Shoppers today are smart. They demand higher performance and reduced fuel consumption with no compromise, and to deliver on those demands, more automakers are making the shift to boosted small-displacement engines which deliver a high-performance, high-efficiency punch.

The premise, whether on a new exotic car or a few-year-old Ford pickup, is simple. Using a turbocharger or supercharger to boost an engine’s power makes a smaller engine perform like a larger one. Used to be that this boost business was a common go-fast trick, and one of the oldest in the book. Typically, you’d take a great big honkin V8 engine, add boost, and make it perform like an even bigger and more honkin’ V8 engine.

Today, the idea is the same, but it’s often executed a little differently. Fuel savings and a reduction in emissions are realized by offsetting some of the engine’s output to a turbocharger or supercharger system, rather than simply using a bigger, thirstier engine.

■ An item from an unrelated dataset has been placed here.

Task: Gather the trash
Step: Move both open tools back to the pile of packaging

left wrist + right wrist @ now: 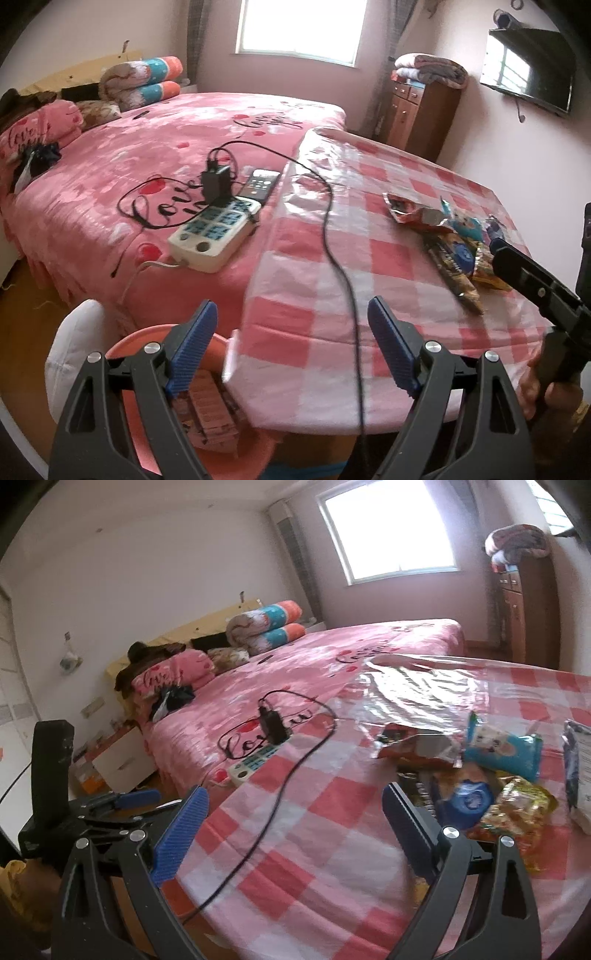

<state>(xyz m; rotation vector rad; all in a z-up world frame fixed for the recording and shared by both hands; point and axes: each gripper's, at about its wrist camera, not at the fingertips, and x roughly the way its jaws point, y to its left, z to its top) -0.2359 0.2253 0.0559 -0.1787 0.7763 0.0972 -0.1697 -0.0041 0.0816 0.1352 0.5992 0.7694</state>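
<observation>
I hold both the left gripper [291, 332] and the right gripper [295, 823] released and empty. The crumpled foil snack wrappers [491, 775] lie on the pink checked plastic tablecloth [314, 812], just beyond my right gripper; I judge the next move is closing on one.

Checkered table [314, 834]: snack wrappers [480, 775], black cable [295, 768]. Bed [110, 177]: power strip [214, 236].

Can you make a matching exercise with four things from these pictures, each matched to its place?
Things:
1. power strip
2. snack wrappers
3. folded quilt
4. orange bin

Places:
A. on the checked cloth
B. below the left claw, beside the cloth's edge
C. on the pink bedspread, beside a phone
D. at the head of the bed

Pairs: 1-C, 2-A, 3-D, 4-B
</observation>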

The performance output of a larger engine can, therefore, be generated by an engine smaller in displacement and less numerous in cylinders, creating a powerplant with equal on-demand power that burns less fuel, more of the time.

Here’s a closer look at the basics of superchargers, turbochargers, boost, and forced induction.

It’s All About Air: Gasoline can’t be burned without air. In a confined and sealed space, like an engine’s cylinders, the amount of gasoline that can be combusted is limited by the amount of air present. Gasoline combusts in the presence of air in a specific ratio dictated by the laws of science, and simply putting more gasoline into the cylinders won’t boost power, as only the gasoline molecules matched by available air molecules will combust. The rest would blow wastefully and unburned, out of the tailpipe.

The gist? Getting more air into a cylinder means more gasoline can be combusted in the same physical space, creating more power.

The most common way to get more air into a cylinder is to use a turbocharger or a supercharger. Both of these devices are simply air compressors, and both do the same thing: they pressurize the engine’s intake tract, and combustion chambers, to fill the cylinders with compressed air, allowing more gasoline to be combusted.